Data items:
▶

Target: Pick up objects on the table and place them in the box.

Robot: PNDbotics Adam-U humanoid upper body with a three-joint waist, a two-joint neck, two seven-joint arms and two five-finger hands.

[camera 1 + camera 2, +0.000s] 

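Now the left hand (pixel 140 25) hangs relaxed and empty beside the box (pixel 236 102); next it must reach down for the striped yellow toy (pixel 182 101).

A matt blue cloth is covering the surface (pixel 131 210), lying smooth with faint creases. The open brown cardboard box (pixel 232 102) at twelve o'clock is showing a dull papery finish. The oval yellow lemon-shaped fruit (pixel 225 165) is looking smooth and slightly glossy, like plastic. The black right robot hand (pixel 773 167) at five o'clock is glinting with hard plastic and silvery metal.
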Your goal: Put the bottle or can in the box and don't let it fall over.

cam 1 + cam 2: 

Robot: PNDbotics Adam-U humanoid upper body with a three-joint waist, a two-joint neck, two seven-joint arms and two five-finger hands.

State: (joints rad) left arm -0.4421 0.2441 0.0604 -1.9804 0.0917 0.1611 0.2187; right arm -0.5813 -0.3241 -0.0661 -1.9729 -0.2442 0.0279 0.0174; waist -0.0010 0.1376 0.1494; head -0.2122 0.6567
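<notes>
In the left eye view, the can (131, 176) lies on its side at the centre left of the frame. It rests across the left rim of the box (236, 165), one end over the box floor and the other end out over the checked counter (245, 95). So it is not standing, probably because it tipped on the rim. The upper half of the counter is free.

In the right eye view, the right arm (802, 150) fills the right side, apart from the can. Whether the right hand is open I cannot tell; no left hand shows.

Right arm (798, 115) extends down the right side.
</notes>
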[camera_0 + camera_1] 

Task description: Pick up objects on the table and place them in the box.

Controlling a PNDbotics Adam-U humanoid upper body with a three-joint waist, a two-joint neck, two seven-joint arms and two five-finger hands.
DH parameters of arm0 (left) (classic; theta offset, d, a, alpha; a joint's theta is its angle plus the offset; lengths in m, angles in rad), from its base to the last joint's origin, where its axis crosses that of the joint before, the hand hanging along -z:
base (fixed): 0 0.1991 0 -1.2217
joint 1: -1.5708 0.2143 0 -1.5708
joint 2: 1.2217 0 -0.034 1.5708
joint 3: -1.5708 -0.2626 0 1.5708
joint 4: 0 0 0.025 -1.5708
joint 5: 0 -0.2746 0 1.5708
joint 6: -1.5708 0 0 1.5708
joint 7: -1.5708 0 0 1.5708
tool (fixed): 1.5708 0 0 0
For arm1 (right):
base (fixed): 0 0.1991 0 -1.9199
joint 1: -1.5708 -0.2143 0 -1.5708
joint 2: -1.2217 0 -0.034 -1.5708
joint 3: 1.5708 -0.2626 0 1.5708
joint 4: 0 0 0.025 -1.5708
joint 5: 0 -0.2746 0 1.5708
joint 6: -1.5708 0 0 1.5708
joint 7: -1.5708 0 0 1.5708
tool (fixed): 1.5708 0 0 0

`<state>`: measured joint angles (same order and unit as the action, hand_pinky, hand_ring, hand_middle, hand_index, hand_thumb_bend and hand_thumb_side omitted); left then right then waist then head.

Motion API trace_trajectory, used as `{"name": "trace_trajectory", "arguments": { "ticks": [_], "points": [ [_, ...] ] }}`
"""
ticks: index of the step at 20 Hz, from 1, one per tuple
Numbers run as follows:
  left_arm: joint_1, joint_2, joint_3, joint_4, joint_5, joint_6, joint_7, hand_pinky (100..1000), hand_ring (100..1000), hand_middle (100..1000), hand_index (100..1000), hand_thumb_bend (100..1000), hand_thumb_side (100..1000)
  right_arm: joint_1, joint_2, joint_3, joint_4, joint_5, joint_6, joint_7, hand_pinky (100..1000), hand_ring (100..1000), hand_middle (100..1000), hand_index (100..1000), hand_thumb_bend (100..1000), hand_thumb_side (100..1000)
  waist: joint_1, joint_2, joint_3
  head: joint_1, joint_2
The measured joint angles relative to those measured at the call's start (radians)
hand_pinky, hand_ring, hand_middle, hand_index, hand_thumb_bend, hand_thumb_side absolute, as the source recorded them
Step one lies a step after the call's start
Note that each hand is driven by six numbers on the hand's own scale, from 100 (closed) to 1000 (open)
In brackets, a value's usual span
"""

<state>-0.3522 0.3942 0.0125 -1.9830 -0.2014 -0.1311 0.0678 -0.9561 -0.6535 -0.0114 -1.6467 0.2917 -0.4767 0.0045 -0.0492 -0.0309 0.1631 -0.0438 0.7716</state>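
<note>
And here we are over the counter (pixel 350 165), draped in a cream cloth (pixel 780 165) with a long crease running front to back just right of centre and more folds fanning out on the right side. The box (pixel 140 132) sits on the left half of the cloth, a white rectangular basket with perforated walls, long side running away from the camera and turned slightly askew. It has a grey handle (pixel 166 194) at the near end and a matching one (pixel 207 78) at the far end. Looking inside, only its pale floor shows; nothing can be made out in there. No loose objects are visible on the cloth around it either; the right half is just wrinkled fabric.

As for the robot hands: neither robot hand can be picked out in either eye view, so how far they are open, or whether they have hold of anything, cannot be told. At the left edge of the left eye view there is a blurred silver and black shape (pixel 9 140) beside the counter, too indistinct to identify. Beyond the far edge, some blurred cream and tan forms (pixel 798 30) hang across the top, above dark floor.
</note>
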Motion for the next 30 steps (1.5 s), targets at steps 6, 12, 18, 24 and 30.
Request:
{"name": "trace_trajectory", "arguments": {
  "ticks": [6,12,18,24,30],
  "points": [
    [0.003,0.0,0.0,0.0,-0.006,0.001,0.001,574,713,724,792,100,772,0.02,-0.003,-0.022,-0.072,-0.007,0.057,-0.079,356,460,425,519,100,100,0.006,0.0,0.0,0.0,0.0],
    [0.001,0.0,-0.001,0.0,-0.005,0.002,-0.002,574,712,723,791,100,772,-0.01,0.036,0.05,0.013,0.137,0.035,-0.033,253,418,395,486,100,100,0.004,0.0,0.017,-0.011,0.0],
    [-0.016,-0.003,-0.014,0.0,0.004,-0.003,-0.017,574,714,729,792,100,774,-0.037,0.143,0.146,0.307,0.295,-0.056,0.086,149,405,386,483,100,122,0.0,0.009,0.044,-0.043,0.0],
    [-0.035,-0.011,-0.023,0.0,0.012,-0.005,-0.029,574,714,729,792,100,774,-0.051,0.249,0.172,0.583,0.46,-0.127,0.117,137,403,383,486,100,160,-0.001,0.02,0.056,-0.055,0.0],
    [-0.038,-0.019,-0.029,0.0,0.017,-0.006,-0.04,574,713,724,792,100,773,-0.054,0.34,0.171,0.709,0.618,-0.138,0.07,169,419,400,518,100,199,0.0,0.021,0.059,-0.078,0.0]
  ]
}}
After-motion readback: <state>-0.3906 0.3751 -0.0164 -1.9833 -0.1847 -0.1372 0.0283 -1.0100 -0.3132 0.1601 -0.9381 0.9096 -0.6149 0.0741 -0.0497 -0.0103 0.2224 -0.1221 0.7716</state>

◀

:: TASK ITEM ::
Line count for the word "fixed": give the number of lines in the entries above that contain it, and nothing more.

:: TASK RESULT ::
4